Mais avant de redevenir free-lance, Peter Philips, qui a conçu les beauty looks des collections printemps-été 2013 et automne-hiver 13-14 de la griffe au double C, et qui continuera donc de collaborer avec elle, nous avait confié combien, en tant que directeur de la Création Maquillage, il travaillait en communion avec Karl Lagerfeld, le directeur artistique.  » Nous nous voyons au moins une fois par mois, si pas plus, détaillait-il alors. Ainsi, quand j’ai su que le printemps-été 2012 serait inspiré par Marie-Antoinette, j’ai imaginé avec Karl une série de tatouages éphémères qui illustraient parfaitement son caractère rebelle.  » Des tattoos qui non seulement ont déclenché le buzz au lendemain du défilé, mais se sont vendus comme des petits pains lorsqu’ils sont sortis – en éditions très limitées – dans les boutiques Chanel quelques mois plus tard…

 » Le maquillage est capable de sublimer la mode, ajoutait Peter Philips. Entre les deux, il y a une véritable alchimie.  » Mais pour cela, l’autonomie créative doit être garantie. Personne ne voit la collection avant qu’elle ne soit terminée. Et si le directeur artistique le demande, pour correspondre parfaitement au thème du défilé de couture, une couleur spéciale peut être réalisée en deux jours… et pourra ou non faire l’objet d’une mini-gamme comme les ombres et les vernis Hongkong insufflés par cette capitale des gratte-ciel dans laquelle Chanel vient d’ouvrir un nouveau temple du luxe.

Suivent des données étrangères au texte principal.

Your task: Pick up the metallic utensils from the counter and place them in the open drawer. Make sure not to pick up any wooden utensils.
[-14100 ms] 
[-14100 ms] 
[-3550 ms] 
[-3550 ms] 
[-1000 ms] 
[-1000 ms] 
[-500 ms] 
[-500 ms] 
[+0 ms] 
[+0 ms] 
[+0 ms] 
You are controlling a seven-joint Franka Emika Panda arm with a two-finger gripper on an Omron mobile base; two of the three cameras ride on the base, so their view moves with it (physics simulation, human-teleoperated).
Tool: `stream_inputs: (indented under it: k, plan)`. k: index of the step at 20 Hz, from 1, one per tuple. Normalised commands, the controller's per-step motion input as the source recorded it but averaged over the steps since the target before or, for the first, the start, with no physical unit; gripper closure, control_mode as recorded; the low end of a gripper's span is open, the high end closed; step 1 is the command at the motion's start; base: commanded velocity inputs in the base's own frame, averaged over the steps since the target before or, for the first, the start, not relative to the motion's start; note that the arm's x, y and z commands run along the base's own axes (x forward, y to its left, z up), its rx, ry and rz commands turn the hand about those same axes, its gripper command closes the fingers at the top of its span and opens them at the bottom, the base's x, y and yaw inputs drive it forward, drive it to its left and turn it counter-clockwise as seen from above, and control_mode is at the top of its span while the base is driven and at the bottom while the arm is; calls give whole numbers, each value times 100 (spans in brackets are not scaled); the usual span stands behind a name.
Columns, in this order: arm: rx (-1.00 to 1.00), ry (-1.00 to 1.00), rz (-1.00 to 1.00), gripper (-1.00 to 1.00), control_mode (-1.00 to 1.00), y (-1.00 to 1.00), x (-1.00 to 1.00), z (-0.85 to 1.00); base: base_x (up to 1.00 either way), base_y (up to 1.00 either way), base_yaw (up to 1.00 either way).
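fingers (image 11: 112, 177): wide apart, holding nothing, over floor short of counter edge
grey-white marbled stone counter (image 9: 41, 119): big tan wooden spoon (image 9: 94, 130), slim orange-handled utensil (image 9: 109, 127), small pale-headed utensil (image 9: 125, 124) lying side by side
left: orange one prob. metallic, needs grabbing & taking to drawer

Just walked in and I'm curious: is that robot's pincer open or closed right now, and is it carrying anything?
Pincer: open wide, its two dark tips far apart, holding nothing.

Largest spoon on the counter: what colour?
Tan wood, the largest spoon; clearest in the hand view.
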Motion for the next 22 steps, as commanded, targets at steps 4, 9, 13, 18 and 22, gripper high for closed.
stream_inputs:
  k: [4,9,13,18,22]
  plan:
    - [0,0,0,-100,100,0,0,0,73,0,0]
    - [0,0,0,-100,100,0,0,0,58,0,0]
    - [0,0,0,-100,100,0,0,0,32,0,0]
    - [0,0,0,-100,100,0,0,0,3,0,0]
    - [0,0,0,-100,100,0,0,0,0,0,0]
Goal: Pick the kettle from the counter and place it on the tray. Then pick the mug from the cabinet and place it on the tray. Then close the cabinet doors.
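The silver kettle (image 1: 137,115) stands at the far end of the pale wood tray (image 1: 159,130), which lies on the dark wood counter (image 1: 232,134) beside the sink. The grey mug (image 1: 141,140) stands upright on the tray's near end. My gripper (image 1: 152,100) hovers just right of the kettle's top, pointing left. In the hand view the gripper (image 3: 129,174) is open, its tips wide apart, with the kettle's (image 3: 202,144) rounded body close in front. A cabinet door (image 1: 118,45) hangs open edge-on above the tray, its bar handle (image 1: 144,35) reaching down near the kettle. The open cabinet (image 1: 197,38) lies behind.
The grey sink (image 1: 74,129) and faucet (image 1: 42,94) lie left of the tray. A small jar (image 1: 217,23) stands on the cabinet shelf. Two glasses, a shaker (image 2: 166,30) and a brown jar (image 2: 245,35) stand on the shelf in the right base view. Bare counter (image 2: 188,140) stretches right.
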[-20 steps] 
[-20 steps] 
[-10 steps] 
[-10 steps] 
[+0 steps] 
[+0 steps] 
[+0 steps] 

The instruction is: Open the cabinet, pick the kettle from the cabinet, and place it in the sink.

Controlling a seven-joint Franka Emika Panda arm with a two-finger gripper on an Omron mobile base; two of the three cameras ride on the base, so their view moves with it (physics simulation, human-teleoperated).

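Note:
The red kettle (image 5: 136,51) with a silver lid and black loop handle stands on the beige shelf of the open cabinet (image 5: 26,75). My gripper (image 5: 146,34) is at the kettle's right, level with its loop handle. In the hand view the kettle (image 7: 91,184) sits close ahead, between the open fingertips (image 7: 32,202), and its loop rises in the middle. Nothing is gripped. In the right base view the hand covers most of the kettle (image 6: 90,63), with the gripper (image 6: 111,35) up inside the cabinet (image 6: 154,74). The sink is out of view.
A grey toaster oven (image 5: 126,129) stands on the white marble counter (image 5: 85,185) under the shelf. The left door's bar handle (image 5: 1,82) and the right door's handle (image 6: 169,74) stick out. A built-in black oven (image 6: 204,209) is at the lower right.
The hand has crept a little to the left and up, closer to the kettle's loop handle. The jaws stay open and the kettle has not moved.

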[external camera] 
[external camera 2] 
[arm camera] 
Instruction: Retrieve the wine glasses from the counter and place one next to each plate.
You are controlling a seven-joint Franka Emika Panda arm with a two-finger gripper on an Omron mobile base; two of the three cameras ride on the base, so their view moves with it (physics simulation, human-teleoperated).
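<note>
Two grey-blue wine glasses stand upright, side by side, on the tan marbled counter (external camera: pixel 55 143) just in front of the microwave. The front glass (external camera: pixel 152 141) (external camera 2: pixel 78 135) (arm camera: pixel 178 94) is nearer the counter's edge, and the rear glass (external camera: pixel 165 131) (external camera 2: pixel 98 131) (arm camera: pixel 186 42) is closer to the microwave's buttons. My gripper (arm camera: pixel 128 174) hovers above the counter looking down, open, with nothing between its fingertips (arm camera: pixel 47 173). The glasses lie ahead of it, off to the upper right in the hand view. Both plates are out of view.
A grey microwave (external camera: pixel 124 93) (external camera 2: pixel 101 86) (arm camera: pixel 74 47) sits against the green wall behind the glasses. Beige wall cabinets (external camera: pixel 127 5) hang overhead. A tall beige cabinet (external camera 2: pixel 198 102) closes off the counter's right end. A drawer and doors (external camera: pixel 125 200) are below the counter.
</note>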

Cette symbiose reste exceptionnelle, la majorité des griffes n’ayant pas les moyens de développer leur propre ligne de cosmétiques. Les looks qui accompagnent les modèles sont alors confiés à des maquilleurs indépendants oeuvrant pour des marques comme M.A.C ou L’Oréal Paris qui bénéficient ainsi indirectement de la visibilité et surtout de l’aura des défilés.  » J’essaie d’utiliser au maximum les nouveaux produits de la collection, détaille Charlotte Miller, make-up artist internationale chez Maybelline New York, l’un des principaux sponsors officiels de la Fashion Week new-yorkaise. Ensuite, je suis à l’écoute du créateur : dans le meilleur des cas, j’ai trois jours pour me préparer, parfois, tout se fait la veille du show. Heureusement, il y a toute une équipe logistique derrière nous pour nous aider : c’est elle qui gère les plannings et surtout qui prépare les kits pour chaque maquilleur de manière à ce que les produits dont nous avons besoin pour chaque défilé nous attendent sur place.  » Une fois le make-up finalisé, Charlotte Miller fournira à Maybelline ses trucs et astuces afin qu’ils soient largement diffusés. Un coup de pub bienvenu qui profite aussi aux talents émergents soutenus par les marques qui ne sont pas associées directement à une maison de couture. Ainsi, Tom Pecheux, directeur créatif chez Estée Lauder, imagine des looks pour Anthony Vaccarello depuis deux saisons maintenant.  » Quand Tom a accepté de bosser avec moi, cela m’a fait le même effet que si l’on m’avait dit que Madonna débarquait sur le show ! Il est le meilleur « , assure l’ancien étudiant de La Cambre qui a vu, en prime, arriver dans sa  » cabine  » Constance Jablonski et Arizona Muse. Deux des égéries – très en vue – du label américain qui incarnent désormais à leur manière la mode du styliste belge.